Your objective
Reproduce every entry exactly.

Provided entries

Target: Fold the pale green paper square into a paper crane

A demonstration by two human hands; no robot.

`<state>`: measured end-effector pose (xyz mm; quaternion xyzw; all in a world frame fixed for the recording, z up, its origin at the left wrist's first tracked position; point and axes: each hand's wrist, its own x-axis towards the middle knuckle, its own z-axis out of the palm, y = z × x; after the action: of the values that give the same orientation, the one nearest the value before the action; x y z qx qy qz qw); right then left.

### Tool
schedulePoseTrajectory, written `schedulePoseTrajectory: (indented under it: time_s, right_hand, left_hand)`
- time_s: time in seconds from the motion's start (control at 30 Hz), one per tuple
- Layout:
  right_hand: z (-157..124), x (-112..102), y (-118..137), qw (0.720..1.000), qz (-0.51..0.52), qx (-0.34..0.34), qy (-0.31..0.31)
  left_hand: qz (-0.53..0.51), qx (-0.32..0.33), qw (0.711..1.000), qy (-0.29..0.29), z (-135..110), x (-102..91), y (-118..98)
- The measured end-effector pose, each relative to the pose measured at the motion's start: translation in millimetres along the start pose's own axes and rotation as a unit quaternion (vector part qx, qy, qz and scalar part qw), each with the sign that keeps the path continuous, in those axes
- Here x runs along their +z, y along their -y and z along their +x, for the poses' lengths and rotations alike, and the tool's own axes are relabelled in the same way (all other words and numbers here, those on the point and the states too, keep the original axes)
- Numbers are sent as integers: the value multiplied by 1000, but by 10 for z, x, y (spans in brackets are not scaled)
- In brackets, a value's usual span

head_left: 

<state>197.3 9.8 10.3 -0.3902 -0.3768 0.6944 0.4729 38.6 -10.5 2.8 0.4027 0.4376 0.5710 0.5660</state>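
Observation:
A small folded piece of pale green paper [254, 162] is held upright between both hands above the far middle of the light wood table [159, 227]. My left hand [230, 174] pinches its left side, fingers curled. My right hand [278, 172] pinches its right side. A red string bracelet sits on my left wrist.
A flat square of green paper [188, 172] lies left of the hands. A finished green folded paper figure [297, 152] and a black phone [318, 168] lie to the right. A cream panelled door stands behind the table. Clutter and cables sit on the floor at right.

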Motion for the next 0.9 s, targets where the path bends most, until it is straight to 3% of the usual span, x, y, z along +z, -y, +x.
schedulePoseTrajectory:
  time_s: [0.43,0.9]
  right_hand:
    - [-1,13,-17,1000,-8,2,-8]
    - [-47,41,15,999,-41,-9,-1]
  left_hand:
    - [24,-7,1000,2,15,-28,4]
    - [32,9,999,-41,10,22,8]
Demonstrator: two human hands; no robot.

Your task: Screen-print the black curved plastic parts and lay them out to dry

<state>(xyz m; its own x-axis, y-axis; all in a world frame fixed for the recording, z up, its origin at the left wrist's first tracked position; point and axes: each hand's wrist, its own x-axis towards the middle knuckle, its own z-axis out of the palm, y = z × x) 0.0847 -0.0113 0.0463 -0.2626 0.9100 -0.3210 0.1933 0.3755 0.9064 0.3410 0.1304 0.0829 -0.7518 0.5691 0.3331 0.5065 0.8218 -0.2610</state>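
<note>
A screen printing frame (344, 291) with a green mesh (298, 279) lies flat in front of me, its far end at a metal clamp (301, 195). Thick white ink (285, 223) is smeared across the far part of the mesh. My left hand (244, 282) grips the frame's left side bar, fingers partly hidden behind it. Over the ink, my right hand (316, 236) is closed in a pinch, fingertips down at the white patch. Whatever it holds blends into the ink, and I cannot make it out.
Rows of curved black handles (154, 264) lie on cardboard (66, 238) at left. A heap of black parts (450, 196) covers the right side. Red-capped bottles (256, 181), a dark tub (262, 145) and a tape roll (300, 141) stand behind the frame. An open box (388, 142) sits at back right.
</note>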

Your response
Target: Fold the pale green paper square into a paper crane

A demonstration by two human hands; no robot.

`<state>`: measured end-effector pose (xyz mm; quaternion xyzw; all in a world frame fixed for the recording, z up, its origin at the left wrist's first tracked position; point and axes: each hand's wrist, its own x-axis towards the middle knuckle, its own z-axis out of the palm, y = z × x; after the action: of the values that give the same orientation, the one nearest the value before the action; x y z qx qy qz qw); right then left.

### Tool
schedulePoseTrajectory, written `schedulePoseTrajectory: (indented under it: time_s, right_hand, left_hand)`
- time_s: time in seconds from the motion's start (control at 30 Hz), one per tuple
- Layout:
  right_hand: z (-157..124), x (-112..102), y (-118..137), qw (0.720..1.000), qz (-0.51..0.52), qx (-0.34..0.34), qy (-0.31..0.31)
  left_hand: qz (-0.53..0.51), qx (-0.32..0.33), qw (0.711..1.000), qy (-0.29..0.29), z (-135..110), x (-102..91), y (-118..98)
- The measured end-effector pose, each relative to the pose measured at the motion's start: translation in millimetres along the start pose's own axes and rotation as a unit quaternion (vector part qx, qy, qz and scalar part qw), each with the sign that keeps the path continuous, in those axes
- Here x runs along their +z, y along their -y and z along their +x, for the poses' lengths and rotations alike, and the tool's own axes are relabelled in the same way (all other words and numbers here, those on the point and the states too, keep the original axes)
- Numbers are sent as integers: the value multiplied by 1000, but by 10 for z, x, y (spans in brackets are not scaled)
- In brackets, a value's usual span

head_left: 

<state>197.3 9.8 10.3 -0.3902 -0.3768 0.6944 0.4729 38.6 -10.5 2.8 0.4027 0.4376 0.5710 0.5660</state>
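Observation:
A small folded piece of pale green paper [254, 162] is held upright between both hands above the far middle of the light wood table [159, 227]. My left hand [230, 174] pinches its left side, fingers curled. My right hand [278, 172] pinches its right side. A red string bracelet sits on my left wrist.
A flat square of green paper [188, 172] lies left of the hands. A finished green folded paper figure [297, 152] and a black phone [318, 168] lie to the right. A cream panelled door stands behind the table. Clutter and cables sit on the floor at right.
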
Motion for the next 0.9 s, targets where the path bends most, until it is straight to 3% of the usual span, x, y, z along +z, -y, +x.
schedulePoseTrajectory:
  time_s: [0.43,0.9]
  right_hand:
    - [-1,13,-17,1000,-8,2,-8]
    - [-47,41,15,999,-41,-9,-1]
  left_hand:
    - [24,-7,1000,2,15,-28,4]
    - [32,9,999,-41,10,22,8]
Demonstrator: two human hands; no robot.

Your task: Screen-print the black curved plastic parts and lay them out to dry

<state>(xyz m; its own x-axis, y-axis; all in a world frame fixed for the recording, z up, its origin at the left wrist's first tracked position; point and axes: each hand's wrist, its own x-axis towards the middle knuckle, its own z-axis out of the palm, y = z × x) 0.0847 -0.0113 0.0463 -0.2626 0.9100 -0.3210 0.1933 0.3755 0.9064 0.3410 0.1304 0.0829 -0.7518 0.5691 0.3331 0.5065 0.8218 -0.2610</state>
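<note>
A screen printing frame (344, 291) with a green mesh (298, 279) lies flat in front of me, its far end at a metal clamp (301, 195). Thick white ink (285, 223) is smeared across the far part of the mesh. My left hand (244, 282) grips the frame's left side bar, fingers partly hidden behind it. Over the ink, my right hand (316, 236) is closed in a pinch, fingertips down at the white patch. Whatever it holds blends into the ink, and I cannot make it out.
Rows of curved black handles (154, 264) lie on cardboard (66, 238) at left. A heap of black parts (450, 196) covers the right side. Red-capped bottles (256, 181), a dark tub (262, 145) and a tape roll (300, 141) stand behind the frame. An open box (388, 142) sits at back right.
</note>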

The exercise requires no additional answer.